Walter Campanato
Josias de Souza
Ao final de um dia em que travou com Michel Temer uma discussão típica de pátio de escola, Renan Calheiros leu para cinco colegas trechos de uma resposta que enviaria ao seu contendor. No texto, ainda manuscrito, o presidente do Senado referiu-se a Temer como “mordomo de filme de terror”. Anotou que o vice-presidente da República “mudou de profissão”. Agora, “é carteiro” —uma alusão à carta que Temer enviou a Dilma Rousseff, queixando-se de ser tratado como “vice decorativo”.
Divertiram-se com a leitura da mensagem de Renan a Temer os senadores Cássio Cunha Lima e Aloysio Nunes Ferreira, do PSDB; Agripino Maia e Ronaldo Caiado, do DEM; e Jorge Viana, do PT. Mais cedo, Renan criticara, em conversa com jornalistas, uma decisão tomada pela Executiva do PMDB. O partido vetara a filiação de deputados recrutados numa articulação apoiada pelo Planalto.
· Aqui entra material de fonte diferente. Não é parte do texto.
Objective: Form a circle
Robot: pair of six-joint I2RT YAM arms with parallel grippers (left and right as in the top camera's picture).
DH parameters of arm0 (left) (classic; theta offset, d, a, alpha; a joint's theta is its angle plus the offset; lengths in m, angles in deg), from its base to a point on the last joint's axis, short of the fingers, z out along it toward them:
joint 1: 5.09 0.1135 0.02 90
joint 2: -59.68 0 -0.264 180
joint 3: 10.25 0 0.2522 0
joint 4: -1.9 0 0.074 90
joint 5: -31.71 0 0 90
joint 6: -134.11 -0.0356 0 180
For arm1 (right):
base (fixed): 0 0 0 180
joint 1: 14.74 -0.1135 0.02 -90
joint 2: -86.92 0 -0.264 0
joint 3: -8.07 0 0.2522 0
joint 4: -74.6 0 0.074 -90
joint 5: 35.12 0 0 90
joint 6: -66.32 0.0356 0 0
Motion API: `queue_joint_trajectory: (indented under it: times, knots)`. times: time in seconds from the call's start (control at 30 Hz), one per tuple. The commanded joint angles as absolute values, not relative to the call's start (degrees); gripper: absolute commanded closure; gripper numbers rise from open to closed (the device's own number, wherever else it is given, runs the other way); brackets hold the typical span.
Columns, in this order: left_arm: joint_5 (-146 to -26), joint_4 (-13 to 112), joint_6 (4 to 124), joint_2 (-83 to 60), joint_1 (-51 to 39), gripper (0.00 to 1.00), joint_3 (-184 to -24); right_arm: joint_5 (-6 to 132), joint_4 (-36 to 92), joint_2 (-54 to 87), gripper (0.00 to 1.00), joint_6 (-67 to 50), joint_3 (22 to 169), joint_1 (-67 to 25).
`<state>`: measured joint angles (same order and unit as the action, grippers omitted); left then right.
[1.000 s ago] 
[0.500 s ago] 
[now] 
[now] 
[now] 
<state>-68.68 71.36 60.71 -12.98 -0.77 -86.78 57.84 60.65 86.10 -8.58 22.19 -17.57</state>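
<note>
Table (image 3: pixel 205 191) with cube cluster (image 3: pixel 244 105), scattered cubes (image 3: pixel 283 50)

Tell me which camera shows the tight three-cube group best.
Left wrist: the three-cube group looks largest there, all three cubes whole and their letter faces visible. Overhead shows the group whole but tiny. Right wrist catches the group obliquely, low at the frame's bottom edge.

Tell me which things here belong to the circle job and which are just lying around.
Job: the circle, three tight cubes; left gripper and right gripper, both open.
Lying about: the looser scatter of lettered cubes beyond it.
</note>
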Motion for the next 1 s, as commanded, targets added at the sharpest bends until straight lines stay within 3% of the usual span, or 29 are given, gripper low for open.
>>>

Ingressariam no PMDB com o exclusivo propósito de compor uma maioria capaz de reconduzir o aliado Leonardo Picciani à liderança do partido na Câmara.
“Um partido democrático, que não tem dono, que se caracteriza por isso, fazer reunião para proibir a entrada de deputado é um retrocesso que deve estar fazendo o doutor Ulysses tremer na cova‘‘, estocara Renan.
Responsável pela convocação da Executiva, Temer respondeu por meio de nota oficial do partido. Primeiro, ecoou Renan: “É correta a afirmação de que o PMDB não tem dono.” Depois, alfinetou: “Nem coronéis.” E acrescentou: “O resultado apurado na reunião de hoje da Executiva foi de 15 votos a favor da resolução e dois contrários, resultado revelador de ampla maioria. Decisão, portanto, democrática e legítima.”
Temer abespinhara-se também com outro comentário despejado por Renan sobre os gravadores e microfones que o cercaram na sua chegada ao Senado. Ele lhe atribuíra parte da responsabilidade pela crise política que carcome a República. “O PMDB tem muita culpa”, dissera Renan. “Quando foi chamado para coordenar o processo político, do governo, da coalizão, o PMDB se preocupou apenas com o RH. Eu adverti sobre isso na oportunidade.‘‘
O alvo da crítica já estava explícito. Todos entenderam que Renan se referia ao período em que Temer respondera pela coordenação política do governo. Mas o senador fez questão de dar nome à crise: “O presidente Michel é o presidente do partido. Se alguém tem responsabilidade com relação a isso, é o presidente Michel.‘‘
Ainda não houve socos nem safanões. Mas a imagem de dois pró-homens da nação se ofendendo como garotos de escola já é deprimente o bastante. E não se diga que são adversários de pouca expressão. O presidente do Senado! O vice-presidente da República! Dois frequentadores da linha sucessória. Um considera que o correligionário não passa de um coronel da política, legítimo representante do arcaísmo. Outro avalia que o número dois de Dilma não passa de um político fisiológico, mais preocupado com o RH do balcão das nomeações do que com o interesse público. A plateia pode concluir que ambos têm razão.
A desavença transcorre sem um mínimo de refinamento, uma boa frase, um insulto mais elaborado… Numa evidência de que a batalha opõe egos inarticulados, a tréplica de Renan não é sequer original. Deve-se a Antonio Carlos Magalhães, o velho coronel do antigo PFL, a autoria do apelido que Renan voltou a pespegar em Temer.
Chamado pelas iniciais, ACM presidia o Senado, em 1999, quando se meteu numa guerra retórica com Temer, então presidente da Câmara. Os dois divergiam sobre o conteúdo de projetos que reformavam o Judiciário.
Incomodado com os ataques de ACM, Temer revidou: “Críticas de uma pessoa com a biografia do senador Antônio Carlos Magalhães, ligado ao Banco Econômico [à época sob intervenção do Banco Central], são para mim um elogio. O senador tem o mau hábito de avacalhar todo mundo. Comigo, não.” E ACM: “Avacalhado ele já é. Não me impressiona sua pose de mordomo de filme de terror.”
Na época em que Temer se acotovelava com ACM, Renan era ministro da Justiça do governo FHC. Repetindo: o coronel alagoano, hoje na alça de mira da Polícia Federal, da Procuradoria e do STF, comandava a pasta da Justiça. Agora, Renan faz pose de último esteio do governo Dilma no Congresso. Olha de esguelha para o impeachment e dedica-se a desqualificar a alternativa constitucional do PMDB. É como se Renan quisesse obter garantias de que, num hipotético governo Temer, continuaria desfrutando do privilégio de tratar o Brasil como uma Alagoas hipertrofiada.